# First Loser!



## Rukee (Feb 8, 2007)

I entered a local car show up town over the weekend and ended up with runner up in my class. The last show I went to I entered it into the stock class and after the judges were finished with my car I asked them were I lost any points so I could do better at the next show. They both told me I would never win in the stock class because of the Cragar wheels, the K&N air filters and the aftermarket am/fm cassette player. They said I was close to winning the stock class, but it just wasn`t going to happen with the Cragars. So this time I entered it into the `64-67 modified class and faired alittle better. Next weekend there`s a huge car show in Pardeeville which I`m sure I won`t win anything (just too many nice cars!!) and the weekend after another in a town close by I might try my luck. I`ve been going to the shows for a couple years and this is the first thing I`ve won. pretty happy about it, even if I was just the first loser!


----------



## geeteeohguy (Feb 2, 2008)

Congratulations! No surprise you did well, though: Blue Charcoal is the BEST color for a '65.....everybody knows THAT!!!


----------



## wytnyt (May 17, 2008)

so trade me your wheels for my rallys,,:rofl:


----------



## teamwoody72 (May 23, 2008)

Keep the Cragers, to hell with the awards the car looks tuffer with them..I believe most of those shows are filled with judges that have close friends with the winning cars anyway...where are you located?


----------



## SANDU002 (Oct 13, 2004)

After you get that first trophy, who cares after that. I still enter a lot of shows b/c I know the money is going to charity. Don't need a bunch of dust collectors taking up shelf space.


----------



## Rukee (Feb 8, 2007)

teamwoody72 said:


> Keep the Cragers, to hell with the awards the car looks tuffer with them..I believe most of those shows are filled with judges that have close friends with the winning cars anyway...where are you located?


Ain`t that the truth! 

South Central Wisconsin.


----------



## v8newb (Jul 2, 2008)

I saw a GTO just like yours in the south suburbs of Chicago.... How many of those cars are still around?


----------



## Showgoat67 (Feb 16, 2005)

*so true*



SANDU002 said:


> After you get that first trophy, who cares after that. I still enter a lot of shows b/c I know the money is going to charity. Don't need a bunch of dust collectors taking up shelf space.

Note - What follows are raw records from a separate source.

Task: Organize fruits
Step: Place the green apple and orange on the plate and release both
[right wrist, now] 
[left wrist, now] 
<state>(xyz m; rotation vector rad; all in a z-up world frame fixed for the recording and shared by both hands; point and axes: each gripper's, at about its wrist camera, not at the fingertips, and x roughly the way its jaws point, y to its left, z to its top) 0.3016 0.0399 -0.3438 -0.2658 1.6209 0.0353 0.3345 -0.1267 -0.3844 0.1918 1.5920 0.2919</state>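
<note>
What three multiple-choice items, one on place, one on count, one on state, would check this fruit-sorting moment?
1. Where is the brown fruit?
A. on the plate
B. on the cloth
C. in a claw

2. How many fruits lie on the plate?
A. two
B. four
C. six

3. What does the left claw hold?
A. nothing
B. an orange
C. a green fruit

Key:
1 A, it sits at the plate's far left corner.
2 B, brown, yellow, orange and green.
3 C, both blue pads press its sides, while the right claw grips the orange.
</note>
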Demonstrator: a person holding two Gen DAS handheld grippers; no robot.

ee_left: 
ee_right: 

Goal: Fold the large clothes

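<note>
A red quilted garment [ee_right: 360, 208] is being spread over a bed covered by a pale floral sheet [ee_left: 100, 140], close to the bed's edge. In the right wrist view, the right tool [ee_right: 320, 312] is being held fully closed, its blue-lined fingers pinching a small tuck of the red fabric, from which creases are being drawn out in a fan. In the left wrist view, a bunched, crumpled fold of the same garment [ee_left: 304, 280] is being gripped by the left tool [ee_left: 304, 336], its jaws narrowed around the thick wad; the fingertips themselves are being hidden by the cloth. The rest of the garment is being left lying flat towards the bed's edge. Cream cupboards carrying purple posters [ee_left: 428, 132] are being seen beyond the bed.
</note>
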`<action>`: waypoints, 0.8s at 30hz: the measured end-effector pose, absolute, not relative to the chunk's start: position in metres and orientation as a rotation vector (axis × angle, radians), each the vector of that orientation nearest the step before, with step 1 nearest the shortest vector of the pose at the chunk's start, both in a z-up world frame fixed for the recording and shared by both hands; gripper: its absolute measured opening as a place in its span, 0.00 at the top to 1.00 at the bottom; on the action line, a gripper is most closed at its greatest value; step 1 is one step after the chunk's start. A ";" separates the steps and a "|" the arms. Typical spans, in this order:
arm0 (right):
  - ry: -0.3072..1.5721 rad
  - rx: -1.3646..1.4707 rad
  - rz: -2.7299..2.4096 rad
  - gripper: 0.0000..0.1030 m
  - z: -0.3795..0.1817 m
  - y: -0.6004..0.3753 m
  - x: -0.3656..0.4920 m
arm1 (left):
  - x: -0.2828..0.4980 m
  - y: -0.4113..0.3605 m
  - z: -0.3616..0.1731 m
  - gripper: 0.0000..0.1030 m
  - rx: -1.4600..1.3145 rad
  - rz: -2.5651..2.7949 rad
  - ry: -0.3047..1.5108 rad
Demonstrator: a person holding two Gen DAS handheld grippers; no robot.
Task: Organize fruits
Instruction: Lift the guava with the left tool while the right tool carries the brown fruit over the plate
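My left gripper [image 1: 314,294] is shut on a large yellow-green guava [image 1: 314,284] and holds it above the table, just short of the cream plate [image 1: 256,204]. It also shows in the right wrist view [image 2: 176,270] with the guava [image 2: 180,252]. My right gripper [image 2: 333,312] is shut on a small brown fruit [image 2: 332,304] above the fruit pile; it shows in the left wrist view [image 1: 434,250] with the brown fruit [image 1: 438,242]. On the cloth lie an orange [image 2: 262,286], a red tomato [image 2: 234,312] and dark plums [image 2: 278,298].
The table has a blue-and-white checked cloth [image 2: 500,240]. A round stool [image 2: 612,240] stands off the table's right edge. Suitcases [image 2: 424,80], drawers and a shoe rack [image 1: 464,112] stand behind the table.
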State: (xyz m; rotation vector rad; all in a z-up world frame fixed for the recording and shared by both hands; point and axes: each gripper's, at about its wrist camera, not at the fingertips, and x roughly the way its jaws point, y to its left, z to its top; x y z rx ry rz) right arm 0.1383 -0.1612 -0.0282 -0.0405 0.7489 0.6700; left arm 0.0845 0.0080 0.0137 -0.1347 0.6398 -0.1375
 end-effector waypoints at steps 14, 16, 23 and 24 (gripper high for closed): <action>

You are right bill i feel the same way.

kenny


----------



## Rukee (Feb 8, 2007)

Yeah, I was surprised at how many guys actually don`t have their cars judged. One guy with a `63 Vette which was just spotless started loading up his gear and started pulling out right when they were going to hand the trophies out and I asked him aren`t you going to wait to see if you got one??
"I don`t let these guys judge my car" he said. "They don`t know what they`re looking at!"
I feel better now knowing why I won`t win the stock class, and I don`t expect to win competing against the guys with the blowers and full cages and custom paint in the modified class, so I`m not so disappointed afterwords. It`s fun just to look at the other GTOs and nice cars.


----------



## geeteeohguy (Feb 2, 2008)

It's all about enjoying the hobby in your own way. Sounds like the guy in the Vette is pissed off about prior experiences. The way to go about it is the way you did: enjoy the day, and if you get a prize, great. If not, you still got to have a nice day and see lots of neat cars, etc.


----------



## Rukee (Feb 8, 2007)

geeteeohguy said:


> It's all about enjoying the hobby in your own way. Sounds like the guy in the Vette is pissed off about prior experiences. The way to go about it is the way you did: enjoy the day, and if you get a prize, great. If not, you still got to have a nice day and see lots of neat cars, etc.


:agree
Plus, I get to drive home in the coolest car there!  :cool


----------



## raspantienator (Nov 20, 2007)

:agree:agree:agree:agree

...especially about the the color and the cragers.


----------



## ppurfield001 (Jan 21, 2008)

Rukee said:


> :agree
> Plus, I get to drive home in the coolest car there!  :cool


I agree with geeteeohguy and the others: It's your car, enjoy it as you see fit. The heck with having someone else "rate" your car. I could care less about trophies, although it is great that you won a trophy and the work you did on your ride absolutely shows through. I still like the big smile it puts on my face every weekend when I take it out for a ride. I never realized how much fun the four-speed tranny was until I revisted my youth with this car.


----------